The Hawaiian islands were formed by volcanic activity initiated at an undersea magma source called the Hawaii hotspot. The process is continuing to build islands; the tectonic plate beneath much of the Pacific Ocean continually moves northwest and the hot spot remains stationary, slowly creating new volcanoes. Because of the hotspot’s location, all currently active land volcanoes are located on the southern half of Hawaii Island. The newest volcano, Loihi Seamount, is located south of the coast of Hawaii Island.

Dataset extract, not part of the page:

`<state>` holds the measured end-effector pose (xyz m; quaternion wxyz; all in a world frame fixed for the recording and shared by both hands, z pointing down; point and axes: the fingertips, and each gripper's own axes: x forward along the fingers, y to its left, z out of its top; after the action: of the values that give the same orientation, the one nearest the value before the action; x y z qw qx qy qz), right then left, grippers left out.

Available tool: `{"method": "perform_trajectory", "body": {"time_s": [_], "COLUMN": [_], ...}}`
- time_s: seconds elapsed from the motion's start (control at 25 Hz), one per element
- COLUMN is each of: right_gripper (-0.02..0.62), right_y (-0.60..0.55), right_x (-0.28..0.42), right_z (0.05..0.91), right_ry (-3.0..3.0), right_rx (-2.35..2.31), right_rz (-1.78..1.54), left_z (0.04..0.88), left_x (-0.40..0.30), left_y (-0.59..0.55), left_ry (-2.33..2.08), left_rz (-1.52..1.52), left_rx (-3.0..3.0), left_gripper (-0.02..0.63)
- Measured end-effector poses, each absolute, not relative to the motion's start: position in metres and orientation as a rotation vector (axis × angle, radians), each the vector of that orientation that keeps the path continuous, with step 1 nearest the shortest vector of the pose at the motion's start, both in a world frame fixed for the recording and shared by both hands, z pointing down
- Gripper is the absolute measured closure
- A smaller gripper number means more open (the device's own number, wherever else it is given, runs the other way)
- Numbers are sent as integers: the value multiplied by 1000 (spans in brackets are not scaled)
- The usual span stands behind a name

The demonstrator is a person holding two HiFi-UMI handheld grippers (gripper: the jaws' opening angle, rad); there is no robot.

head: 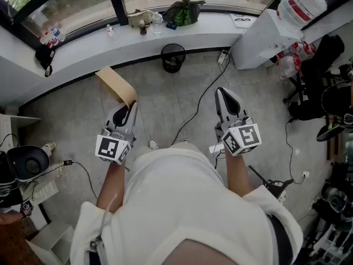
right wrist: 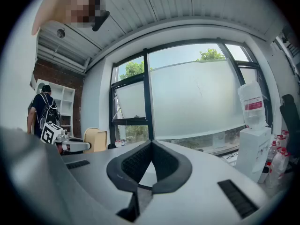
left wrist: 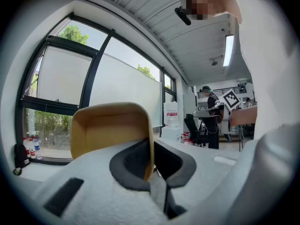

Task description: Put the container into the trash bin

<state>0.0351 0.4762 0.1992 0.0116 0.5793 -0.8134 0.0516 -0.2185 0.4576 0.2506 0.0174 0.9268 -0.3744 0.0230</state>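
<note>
A tan paper container point(head: 117, 85) stands out over the floor, its thin wall pinched in my left gripper point(head: 131, 106), which is shut on it. In the left gripper view the container point(left wrist: 110, 128) rises open-sided beyond the jaws, one edge clamped at my left gripper point(left wrist: 151, 146). A black mesh trash bin point(head: 172, 57) stands on the floor against the window ledge, ahead and between both grippers. My right gripper point(head: 223, 93) is held level to the right, shut with nothing in it; its pads meet in the right gripper view point(right wrist: 150, 144). The container point(right wrist: 96, 139) shows there at the left.
A white water dispenser point(head: 300, 4) stands at the far right corner, with a black office chair point(head: 314, 76) beside it. Cables point(head: 201, 101) run across the grey floor. Bottles and a bag point(head: 182, 12) sit on the window ledge. Another person point(left wrist: 211, 116) stands farther off.
</note>
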Motion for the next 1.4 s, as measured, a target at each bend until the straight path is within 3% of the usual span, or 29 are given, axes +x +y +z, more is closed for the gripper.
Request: {"method": "perform_trajectory", "body": {"time_s": [0.92,1.4], "right_gripper": [595,594], "right_y": [479,336], "right_x": [82,76], "right_z": [230,251], "right_ry": [-2625,-2510], "right_rx": [1662,1653], "right_rz": [228,258], "left_z": [264,303], "left_x": [-160,-140], "left_y": [458,291], "left_ry": [-1227,-1046], "left_rz": [142,91], "left_rx": [2832,2818], "left_gripper": [584,584]}}
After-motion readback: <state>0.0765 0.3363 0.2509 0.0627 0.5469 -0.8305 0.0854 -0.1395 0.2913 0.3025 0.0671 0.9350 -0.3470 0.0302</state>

Hawaii’s diverse natural scenery, warm tropical climate, abundance of public beaches, oceanic surroundings, and active volcanoes make it a popular destination for tourists, surfers, biologists, and volcanologists. Because of its central location in the Pacific and 19th-century labor migration, Hawaii’s culture is strongly influenced by North American and Asian cultures, in addition to its indigenous Hawaiian culture. Hawaii has over a million permanent residents, along with many visitors and U.S. military personnel. Its capital is Honolulu on the island of Oahu.

Hawaii is the 8th-smallest and the 11th-least populous, but the 13th-most densely populated of the fifty U.S. states. It is the only state with an Asian plurality. The state’s coastline is about 750 miles long, the fourth longest in the U.S. after the coastlines of Alaska, Florida, and California.